Lisch finished with 29 points, his side the victors by a whopping 23 points. What chance the Breakers of overturning a defeat of that magnitude at the graveyard that is Perth's Challenge Stadium on Sunday? The last time the Breakers played there they went down by 40.
Their season, however, depends on their ability to engineer what would be a staggering turnaround. If they can't it will be remembered for a dominant 22-6 regular season that was dogged only by suspicions the emperor might not be wearing any clothes. Suspicions that at this stage look awfully accurate.
With the innocuous manner in which Vukona was struck down - a tangle of legs and an off-the-ball slip - you had to wonder whether the Breakers had used up their quota of luck during all those scrappy mid-season victories. Results that now count for nothing.

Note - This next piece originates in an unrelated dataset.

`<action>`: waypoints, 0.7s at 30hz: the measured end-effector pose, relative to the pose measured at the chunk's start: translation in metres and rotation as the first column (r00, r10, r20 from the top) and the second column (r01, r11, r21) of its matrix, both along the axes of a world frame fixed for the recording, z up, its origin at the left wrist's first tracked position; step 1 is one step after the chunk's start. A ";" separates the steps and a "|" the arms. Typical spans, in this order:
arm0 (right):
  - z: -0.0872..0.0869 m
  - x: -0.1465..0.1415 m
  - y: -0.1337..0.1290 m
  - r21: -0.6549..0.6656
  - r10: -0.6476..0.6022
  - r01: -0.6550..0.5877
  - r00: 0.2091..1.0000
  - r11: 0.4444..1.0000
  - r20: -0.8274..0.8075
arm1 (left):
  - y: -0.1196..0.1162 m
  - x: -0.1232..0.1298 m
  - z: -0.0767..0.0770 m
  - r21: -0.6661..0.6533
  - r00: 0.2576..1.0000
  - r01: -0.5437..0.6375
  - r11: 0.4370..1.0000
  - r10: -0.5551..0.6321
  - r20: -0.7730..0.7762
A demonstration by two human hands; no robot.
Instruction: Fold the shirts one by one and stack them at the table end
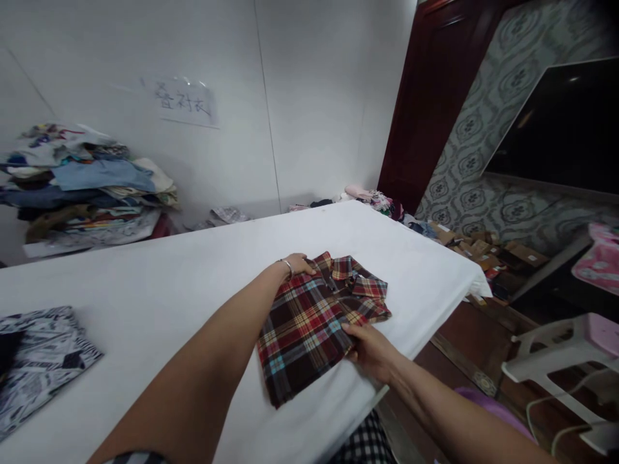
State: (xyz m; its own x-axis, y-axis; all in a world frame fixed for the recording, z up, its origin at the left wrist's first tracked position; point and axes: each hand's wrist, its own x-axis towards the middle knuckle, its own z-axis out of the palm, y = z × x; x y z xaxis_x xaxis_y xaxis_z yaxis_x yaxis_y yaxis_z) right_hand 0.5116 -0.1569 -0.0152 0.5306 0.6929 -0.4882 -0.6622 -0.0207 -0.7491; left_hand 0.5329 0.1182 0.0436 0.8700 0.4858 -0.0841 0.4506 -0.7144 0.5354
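Head view, left hand [300, 264]: lay on the plaid shirt [302, 322], fingers over its far edge; gripping or not, I could not tell.
Right hand [371, 351]: clamped on the shirt's near edge, thumb on top.
Plaid shirt: sat folded between both hands on the white table [184, 277].
Printed garment [53, 361]: lay well left of the left hand.

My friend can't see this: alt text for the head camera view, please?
The right hand grips, and the left hand touches, a folded plaid shirt on a white table. A printed garment lies at left, piled clothes behind.
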 end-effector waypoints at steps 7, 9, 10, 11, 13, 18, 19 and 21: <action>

"No one said it was going to be easy," said veteran point guard Paul Henare. "But it is one game in a series. It is going to be tough but we back ourselves on the road. We are the best road team in the league. We have a very good record. It was not such a good outing last time we were in Perth, but everything that has happened here doesn't really matter as long as we win on Sunday."
The Breakers made an almost perfect start. Vukona opened the scoring with a dunk and Kirk Penney nailed his first look from three-point range as they opened a 10-2 lead. But once the visitors settled they hit back strongly, posting a 7-0 run to cut the deficit to just one.
With Vukona sitting, Matt Knight was having it all his own way on the offensive glass.
The steady supply of rebounds and second chance points gave the Wildcats their first lead of the match with 6.29 remaining in the quarter. They never relinquished it, although the Breakers closed strongly to tie the game at 52-52 at halftime.
Wilkinson led scorers for the half with 12 points but the big American wasn't a factor on the boards, pulling in just two as the Breakers were out-rebounded 20-12.
After connecting four of their first five three-point attempts, the Breakers tailed off dramatically to land just three of their next 25.
Lisch, meanwhile, was deadly, knocking down five of eight from beyond the arc to keep the foot firmly on the Breakers' throat.
The final rebound count was a whopping 47-26, with Perth also outscoring the Breakers 44-24 in the paint. Those are ugly numbers for the Breakers. Numbers they have two days to find a way to turn around.
Perth Wildcats 101 (Kevin Lisch 29, Matthew Knight 14, Stephen Weigh 12, Andre Brown 12, Cameron Tovey 11)
Breakers 78 (Tom Abercrombie 17, Gary Wilkinson 16, Kirk Penney 14). Halftime: 52-52.